**Exercise brief:** Print, from the listing below, the lines starting at the line containing "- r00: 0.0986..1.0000" and ending at the line containing "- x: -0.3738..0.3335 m", exactly as they stand, and print nothing else.

*** Opening of Data provided ***

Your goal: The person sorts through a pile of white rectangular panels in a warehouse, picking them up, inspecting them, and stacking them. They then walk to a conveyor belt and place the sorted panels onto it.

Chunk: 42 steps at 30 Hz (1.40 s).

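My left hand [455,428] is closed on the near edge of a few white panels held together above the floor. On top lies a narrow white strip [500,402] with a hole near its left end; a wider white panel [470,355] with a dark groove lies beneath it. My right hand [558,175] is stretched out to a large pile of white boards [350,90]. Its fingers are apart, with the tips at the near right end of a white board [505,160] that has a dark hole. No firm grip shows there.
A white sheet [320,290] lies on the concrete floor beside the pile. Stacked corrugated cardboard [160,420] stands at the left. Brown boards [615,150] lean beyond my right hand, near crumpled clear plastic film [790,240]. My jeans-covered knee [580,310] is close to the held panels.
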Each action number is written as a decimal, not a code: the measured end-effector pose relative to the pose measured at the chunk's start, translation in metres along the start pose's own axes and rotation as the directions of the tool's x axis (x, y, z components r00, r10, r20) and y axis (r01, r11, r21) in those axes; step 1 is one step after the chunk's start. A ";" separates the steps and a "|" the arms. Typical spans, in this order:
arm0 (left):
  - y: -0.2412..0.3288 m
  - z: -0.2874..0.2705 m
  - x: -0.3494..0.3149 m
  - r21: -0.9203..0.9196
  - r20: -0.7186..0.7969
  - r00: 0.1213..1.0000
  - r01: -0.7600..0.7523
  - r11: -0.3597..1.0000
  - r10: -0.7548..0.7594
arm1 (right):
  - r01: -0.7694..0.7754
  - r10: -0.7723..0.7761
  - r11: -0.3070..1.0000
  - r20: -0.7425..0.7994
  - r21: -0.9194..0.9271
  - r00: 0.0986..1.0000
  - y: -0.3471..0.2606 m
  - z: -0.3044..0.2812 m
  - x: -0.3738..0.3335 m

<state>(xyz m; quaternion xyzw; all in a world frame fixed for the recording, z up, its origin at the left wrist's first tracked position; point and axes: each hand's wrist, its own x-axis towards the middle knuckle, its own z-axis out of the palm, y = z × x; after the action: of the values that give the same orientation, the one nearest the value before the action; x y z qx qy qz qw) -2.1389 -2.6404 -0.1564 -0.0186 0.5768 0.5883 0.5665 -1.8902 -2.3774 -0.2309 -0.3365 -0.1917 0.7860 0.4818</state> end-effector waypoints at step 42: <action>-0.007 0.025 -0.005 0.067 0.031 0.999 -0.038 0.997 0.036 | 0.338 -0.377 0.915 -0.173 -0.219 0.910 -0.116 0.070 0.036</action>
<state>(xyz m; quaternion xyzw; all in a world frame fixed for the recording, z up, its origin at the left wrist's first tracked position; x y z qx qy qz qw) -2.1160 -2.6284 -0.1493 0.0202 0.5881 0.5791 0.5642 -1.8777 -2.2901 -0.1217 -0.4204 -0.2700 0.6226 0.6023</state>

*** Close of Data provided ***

**Answer area:**
  - r00: 0.0986..1.0000
  - y: -0.3471..0.2606 m
  - z: -0.3044..0.2812 m
  - x: -0.3738..0.3335 m

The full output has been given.